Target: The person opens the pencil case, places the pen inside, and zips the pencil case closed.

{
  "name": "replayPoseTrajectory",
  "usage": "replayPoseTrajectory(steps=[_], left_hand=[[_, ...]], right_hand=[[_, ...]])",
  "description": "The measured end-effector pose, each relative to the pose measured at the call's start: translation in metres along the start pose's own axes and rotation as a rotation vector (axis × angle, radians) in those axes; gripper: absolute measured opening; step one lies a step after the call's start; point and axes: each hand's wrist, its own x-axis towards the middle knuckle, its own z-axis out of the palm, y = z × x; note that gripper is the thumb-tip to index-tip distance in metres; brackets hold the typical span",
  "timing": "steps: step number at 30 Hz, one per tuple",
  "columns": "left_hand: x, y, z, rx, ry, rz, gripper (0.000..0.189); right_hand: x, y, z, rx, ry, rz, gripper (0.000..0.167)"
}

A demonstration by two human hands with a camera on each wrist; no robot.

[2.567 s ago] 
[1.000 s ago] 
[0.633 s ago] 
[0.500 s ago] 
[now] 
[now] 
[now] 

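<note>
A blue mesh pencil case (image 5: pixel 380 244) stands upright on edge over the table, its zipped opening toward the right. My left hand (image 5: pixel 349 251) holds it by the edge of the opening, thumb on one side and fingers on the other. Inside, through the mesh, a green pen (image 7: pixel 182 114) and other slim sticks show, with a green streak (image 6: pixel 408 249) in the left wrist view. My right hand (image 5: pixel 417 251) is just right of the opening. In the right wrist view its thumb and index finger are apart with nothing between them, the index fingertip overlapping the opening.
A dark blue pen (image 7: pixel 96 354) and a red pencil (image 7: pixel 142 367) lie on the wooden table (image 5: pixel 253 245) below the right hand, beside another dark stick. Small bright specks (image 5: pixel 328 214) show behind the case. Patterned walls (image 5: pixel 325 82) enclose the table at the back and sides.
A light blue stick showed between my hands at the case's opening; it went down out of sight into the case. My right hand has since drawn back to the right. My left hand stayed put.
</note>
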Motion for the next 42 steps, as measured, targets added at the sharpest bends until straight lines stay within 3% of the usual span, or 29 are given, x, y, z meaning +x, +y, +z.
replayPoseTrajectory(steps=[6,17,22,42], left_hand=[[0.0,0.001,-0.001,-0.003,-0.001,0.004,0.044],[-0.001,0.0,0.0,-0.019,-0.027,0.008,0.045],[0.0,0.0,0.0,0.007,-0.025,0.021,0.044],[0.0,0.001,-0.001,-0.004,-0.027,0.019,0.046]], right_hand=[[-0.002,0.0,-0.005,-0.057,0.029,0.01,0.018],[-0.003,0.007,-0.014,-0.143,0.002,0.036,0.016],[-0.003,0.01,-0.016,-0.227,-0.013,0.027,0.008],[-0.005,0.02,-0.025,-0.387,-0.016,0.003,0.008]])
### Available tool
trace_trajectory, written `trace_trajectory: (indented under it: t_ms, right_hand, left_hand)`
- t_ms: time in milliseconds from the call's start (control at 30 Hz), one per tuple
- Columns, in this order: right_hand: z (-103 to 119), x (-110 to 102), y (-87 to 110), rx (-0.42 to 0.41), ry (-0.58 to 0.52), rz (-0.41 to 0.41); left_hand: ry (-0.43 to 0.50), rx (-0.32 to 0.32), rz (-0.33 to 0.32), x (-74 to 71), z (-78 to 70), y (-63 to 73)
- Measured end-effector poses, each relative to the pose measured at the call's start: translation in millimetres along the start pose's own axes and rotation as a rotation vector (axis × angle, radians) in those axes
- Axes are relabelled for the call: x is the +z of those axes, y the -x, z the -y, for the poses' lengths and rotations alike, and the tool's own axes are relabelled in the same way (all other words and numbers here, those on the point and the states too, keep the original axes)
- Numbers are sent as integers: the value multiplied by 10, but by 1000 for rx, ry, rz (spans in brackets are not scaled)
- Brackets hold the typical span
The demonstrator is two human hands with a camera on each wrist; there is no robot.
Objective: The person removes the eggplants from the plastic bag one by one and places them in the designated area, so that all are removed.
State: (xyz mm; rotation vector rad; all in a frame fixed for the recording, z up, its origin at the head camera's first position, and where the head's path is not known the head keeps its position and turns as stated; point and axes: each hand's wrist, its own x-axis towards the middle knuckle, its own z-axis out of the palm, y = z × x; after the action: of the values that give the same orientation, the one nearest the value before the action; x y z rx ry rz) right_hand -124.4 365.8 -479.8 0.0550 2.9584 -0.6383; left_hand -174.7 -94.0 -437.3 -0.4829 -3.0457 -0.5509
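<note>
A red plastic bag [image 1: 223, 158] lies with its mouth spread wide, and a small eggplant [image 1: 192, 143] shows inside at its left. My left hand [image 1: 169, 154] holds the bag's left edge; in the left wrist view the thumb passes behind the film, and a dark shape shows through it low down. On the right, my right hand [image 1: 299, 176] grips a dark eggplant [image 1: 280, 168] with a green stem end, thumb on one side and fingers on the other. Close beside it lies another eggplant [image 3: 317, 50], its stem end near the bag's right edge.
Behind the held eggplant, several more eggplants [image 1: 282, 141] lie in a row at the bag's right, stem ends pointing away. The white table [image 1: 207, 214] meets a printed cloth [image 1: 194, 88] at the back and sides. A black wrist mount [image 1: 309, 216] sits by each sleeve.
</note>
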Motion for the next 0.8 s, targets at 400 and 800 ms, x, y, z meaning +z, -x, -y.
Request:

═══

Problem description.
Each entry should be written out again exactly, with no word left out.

Solution to the problem.
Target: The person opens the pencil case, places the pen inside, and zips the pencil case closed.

{
  "name": "replayPoseTrajectory",
  "usage": "replayPoseTrajectory(steps=[_], left_hand=[[_, ...]], right_hand=[[_, ...]])",
  "description": "The measured end-effector pose, each relative to the pose measured at the call's start: translation in metres along the start pose's own axes and rotation as a rotation vector (axis × angle, radians) in those axes; gripper: absolute measured opening; step one lies a step after the call's start; point and axes: each hand's wrist, its own x-axis towards the middle knuckle, its own z-axis out of the palm, y = z × x; note that gripper is the thumb-tip to index-tip distance in metres; brackets hold the typical span",
  "timing": "steps: step number at 30 Hz, one per tuple",
  "columns": "left_hand: x, y, z, rx, ry, rz, gripper (0.000..0.189); right_hand: x, y, z, rx, ry, rz, gripper (0.000..0.167)"
}

A demonstration by two human hands with a camera on each wrist; no robot.

[2.567 s ago] 
[1.000 s ago] 
[0.633 s ago] 
[0.500 s ago] 
[now] 
[now] 
[now] 

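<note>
A blue mesh pencil case (image 5: pixel 380 244) stands upright on edge over the table, its zipped opening toward the right. My left hand (image 5: pixel 349 251) holds it by the edge of the opening, thumb on one side and fingers on the other. Inside, through the mesh, a green pen (image 7: pixel 182 114) and other slim sticks show, with a green streak (image 6: pixel 408 249) in the left wrist view. My right hand (image 5: pixel 417 251) is just right of the opening. In the right wrist view its thumb and index finger are apart with nothing between them, the index fingertip overlapping the opening.
A dark blue pen (image 7: pixel 96 354) and a red pencil (image 7: pixel 142 367) lie on the wooden table (image 5: pixel 253 245) below the right hand, beside another dark stick. Small bright specks (image 5: pixel 328 214) show behind the case. Patterned walls (image 5: pixel 325 82) enclose the table at the back and sides.
A light blue stick showed between my hands at the case's opening; it went down out of sight into the case. My right hand has since drawn back to the right. My left hand stayed put.
</note>
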Motion for the next 42 steps, as measured, targets added at the sharpest bends until straight lines stay within 3% of the usual span, or 29 are given, x, y, z meaning +x, +y, +z.
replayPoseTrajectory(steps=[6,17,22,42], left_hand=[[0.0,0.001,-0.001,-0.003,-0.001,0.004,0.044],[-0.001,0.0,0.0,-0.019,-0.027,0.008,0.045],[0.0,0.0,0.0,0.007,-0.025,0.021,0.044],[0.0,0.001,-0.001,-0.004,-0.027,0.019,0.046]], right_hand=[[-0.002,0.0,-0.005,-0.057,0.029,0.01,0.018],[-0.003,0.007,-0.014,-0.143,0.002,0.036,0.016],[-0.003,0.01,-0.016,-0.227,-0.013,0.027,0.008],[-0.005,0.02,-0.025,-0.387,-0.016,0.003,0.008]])
### Available tool
trace_trajectory, written `trace_trajectory: (indented under it: t_ms, right_hand, left_hand)`
- t_ms: time in milliseconds from the call's start (control at 30 Hz), one per tuple
- Columns, in this order: right_hand: z (-103 to 119), x (-110 to 102), y (-87 to 110), rx (-0.42 to 0.41), ry (-0.58 to 0.52), rz (-0.41 to 0.41); left_hand: ry (-0.43 to 0.50), rx (-0.32 to 0.32), rz (-0.33 to 0.32), x (-74 to 71), z (-78 to 70), y (-63 to 73)
- Measured end-effector poses, each relative to the pose measured at the call's start: translation in millimetres along the start pose's own axes and rotation as a rotation vector (axis × angle, radians) in those axes
- Axes are relabelled for the call: x is the +z of those axes, y the -x, z the -y, for the poses' lengths and rotations alike, and the tool's own axes are relabelled in the same way (all other words and numbers here, those on the point and the states too, keep the original axes)
- Numbers are sent as integers: the value multiplied by 10, but by 1000 for rx, ry, rz (spans in brackets are not scaled)
- Brackets hold the typical span
The demonstrator is two human hands with a camera on each wrist; there is no robot.
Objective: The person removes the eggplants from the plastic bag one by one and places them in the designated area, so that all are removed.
State: (xyz mm; rotation vector rad; all in a frame fixed for the recording, z up, its origin at the head camera's first position, and where the head's path is not known the head keeps its position and turns as stated; point and axes: each hand's wrist, its own x-axis towards the middle knuckle, its own z-axis out of the palm, y = z × x; after the action: of the values that give the same orientation, the one nearest the value before the action; x y z rx ry rz) right_hand -124.4 365.8 -479.8 0.0550 2.9584 -0.6383; left_hand -174.7 -94.0 -437.3 -0.4829 -3.0457 -0.5509
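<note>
A red plastic bag [image 1: 223, 158] lies with its mouth spread wide, and a small eggplant [image 1: 192, 143] shows inside at its left. My left hand [image 1: 169, 154] holds the bag's left edge; in the left wrist view the thumb passes behind the film, and a dark shape shows through it low down. On the right, my right hand [image 1: 299, 176] grips a dark eggplant [image 1: 280, 168] with a green stem end, thumb on one side and fingers on the other. Close beside it lies another eggplant [image 3: 317, 50], its stem end near the bag's right edge.
Behind the held eggplant, several more eggplants [image 1: 282, 141] lie in a row at the bag's right, stem ends pointing away. The white table [image 1: 207, 214] meets a printed cloth [image 1: 194, 88] at the back and sides. A black wrist mount [image 1: 309, 216] sits by each sleeve.
</note>
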Motion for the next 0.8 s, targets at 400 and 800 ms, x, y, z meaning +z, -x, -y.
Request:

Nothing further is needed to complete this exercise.